Below are the records; output them exactly from the first line through the line with "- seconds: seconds", stopping there.
+++ WORKING DATA
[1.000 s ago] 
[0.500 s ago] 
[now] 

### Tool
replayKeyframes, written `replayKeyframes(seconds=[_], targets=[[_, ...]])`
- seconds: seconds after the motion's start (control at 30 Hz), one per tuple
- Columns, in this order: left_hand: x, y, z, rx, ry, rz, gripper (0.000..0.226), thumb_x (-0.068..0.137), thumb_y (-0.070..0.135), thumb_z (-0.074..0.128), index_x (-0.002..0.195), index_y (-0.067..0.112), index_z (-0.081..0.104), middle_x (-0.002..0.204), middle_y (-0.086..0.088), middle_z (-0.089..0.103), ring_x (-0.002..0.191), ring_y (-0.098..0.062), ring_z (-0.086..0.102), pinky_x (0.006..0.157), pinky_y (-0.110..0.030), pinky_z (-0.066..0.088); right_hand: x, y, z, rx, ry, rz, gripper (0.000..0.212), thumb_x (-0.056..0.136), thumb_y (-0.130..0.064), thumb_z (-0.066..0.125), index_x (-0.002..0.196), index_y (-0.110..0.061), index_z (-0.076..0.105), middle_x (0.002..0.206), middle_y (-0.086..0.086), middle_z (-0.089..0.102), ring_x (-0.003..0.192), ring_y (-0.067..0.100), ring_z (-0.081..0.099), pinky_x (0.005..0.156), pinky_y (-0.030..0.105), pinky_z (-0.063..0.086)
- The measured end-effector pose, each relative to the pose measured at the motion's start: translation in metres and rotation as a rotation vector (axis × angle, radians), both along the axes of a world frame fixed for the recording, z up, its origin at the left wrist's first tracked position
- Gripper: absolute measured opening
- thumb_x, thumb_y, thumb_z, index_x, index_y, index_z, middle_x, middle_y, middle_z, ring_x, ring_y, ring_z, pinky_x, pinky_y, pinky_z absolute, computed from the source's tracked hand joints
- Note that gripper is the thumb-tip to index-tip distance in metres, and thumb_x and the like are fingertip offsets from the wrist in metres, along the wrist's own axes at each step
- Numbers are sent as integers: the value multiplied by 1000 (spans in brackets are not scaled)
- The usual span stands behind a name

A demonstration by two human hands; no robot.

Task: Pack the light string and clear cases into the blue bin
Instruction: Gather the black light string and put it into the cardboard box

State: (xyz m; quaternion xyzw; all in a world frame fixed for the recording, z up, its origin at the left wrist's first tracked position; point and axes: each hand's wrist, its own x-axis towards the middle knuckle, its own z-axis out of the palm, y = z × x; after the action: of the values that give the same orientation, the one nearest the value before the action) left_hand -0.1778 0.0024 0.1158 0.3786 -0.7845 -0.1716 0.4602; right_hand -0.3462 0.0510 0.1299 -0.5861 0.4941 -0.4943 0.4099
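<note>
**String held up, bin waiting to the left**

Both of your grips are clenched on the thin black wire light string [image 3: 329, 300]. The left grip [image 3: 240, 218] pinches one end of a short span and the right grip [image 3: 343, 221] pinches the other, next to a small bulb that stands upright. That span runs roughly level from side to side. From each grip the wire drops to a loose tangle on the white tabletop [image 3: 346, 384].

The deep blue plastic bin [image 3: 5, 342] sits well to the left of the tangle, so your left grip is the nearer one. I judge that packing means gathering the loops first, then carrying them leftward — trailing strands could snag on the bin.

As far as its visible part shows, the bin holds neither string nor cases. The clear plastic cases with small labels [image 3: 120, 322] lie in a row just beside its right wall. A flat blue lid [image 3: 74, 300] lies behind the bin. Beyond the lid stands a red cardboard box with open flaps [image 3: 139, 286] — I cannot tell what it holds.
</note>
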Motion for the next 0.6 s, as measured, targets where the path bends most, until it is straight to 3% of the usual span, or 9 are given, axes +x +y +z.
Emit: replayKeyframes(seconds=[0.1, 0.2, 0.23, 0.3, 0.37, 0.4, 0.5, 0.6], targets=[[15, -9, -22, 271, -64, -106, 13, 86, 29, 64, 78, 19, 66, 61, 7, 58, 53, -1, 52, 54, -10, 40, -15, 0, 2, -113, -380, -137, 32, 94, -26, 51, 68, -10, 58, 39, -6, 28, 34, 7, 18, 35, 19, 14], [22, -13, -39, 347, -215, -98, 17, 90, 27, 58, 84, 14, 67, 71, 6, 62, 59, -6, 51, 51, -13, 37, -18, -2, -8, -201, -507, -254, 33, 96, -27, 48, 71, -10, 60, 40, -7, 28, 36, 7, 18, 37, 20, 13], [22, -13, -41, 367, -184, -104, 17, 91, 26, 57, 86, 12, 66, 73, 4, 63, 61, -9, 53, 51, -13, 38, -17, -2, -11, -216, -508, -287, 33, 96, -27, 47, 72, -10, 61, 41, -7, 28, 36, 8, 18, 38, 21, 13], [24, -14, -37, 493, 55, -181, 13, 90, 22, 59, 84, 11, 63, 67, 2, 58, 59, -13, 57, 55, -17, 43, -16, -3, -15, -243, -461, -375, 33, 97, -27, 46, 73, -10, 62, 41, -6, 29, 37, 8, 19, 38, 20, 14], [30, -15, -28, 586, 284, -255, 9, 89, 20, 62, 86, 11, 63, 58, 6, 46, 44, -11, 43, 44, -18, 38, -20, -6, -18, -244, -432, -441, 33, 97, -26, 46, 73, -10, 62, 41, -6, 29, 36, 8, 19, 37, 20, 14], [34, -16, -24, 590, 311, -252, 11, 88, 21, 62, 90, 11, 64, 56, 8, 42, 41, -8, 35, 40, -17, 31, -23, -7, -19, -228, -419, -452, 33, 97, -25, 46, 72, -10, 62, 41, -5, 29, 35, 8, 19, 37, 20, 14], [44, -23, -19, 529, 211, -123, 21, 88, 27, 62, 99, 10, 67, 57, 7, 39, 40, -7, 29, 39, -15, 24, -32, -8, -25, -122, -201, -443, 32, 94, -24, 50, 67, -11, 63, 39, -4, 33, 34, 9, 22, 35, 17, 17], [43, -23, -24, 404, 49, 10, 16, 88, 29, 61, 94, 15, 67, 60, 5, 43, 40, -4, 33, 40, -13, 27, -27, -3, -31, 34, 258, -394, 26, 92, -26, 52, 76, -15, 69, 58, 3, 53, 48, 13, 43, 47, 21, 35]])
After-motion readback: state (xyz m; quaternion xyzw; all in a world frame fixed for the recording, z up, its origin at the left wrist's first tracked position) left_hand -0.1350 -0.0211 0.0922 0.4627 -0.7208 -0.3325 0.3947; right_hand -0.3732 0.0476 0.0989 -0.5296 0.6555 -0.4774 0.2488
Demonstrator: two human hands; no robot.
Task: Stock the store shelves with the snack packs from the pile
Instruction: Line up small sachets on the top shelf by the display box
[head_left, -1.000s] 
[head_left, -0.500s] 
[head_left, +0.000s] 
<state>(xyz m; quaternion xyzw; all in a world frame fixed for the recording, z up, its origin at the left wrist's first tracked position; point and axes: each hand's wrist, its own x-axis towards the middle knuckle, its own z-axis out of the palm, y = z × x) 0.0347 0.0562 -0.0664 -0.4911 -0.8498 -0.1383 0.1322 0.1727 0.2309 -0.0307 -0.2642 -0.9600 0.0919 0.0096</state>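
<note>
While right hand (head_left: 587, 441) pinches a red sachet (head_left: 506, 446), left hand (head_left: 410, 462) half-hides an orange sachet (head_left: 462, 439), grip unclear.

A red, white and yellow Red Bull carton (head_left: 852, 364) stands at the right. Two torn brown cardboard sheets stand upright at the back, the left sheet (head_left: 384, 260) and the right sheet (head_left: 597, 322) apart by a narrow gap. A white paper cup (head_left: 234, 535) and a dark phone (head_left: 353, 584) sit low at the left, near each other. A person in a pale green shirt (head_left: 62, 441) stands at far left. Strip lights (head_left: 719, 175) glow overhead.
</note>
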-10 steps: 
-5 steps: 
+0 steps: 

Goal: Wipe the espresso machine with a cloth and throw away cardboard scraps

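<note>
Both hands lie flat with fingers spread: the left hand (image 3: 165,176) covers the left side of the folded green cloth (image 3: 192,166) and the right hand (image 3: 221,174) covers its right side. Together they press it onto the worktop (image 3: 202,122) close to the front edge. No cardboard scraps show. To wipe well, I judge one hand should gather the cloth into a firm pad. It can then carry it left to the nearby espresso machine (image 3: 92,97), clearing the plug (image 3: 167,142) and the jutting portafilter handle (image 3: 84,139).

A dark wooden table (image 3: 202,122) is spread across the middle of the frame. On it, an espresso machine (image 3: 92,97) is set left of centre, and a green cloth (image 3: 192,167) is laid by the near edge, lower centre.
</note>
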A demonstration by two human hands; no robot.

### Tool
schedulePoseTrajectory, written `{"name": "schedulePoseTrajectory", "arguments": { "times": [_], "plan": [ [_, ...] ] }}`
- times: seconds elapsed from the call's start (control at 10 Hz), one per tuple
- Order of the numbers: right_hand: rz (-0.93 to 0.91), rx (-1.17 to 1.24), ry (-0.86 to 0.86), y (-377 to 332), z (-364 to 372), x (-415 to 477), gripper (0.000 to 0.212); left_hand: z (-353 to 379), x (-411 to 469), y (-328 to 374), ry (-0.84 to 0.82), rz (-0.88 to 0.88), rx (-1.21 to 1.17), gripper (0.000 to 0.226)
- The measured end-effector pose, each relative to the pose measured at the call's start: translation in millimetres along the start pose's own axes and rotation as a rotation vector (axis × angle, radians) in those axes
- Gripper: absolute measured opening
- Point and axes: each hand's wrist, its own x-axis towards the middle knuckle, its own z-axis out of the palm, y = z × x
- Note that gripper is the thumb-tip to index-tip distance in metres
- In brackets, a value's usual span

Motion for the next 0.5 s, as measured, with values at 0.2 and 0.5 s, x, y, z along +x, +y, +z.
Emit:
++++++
REPLY TO THE TASK:
[1.000 s ago] 
[0.500 s ago] 
[now] 

### Tool
replayKeyframes, written `replayKeyframes(seconds=[_], targets=[[_, ...]])`
- seconds: seconds after the motion's start (control at 30 Hz), one per tuple

Work on this exercise has been completed.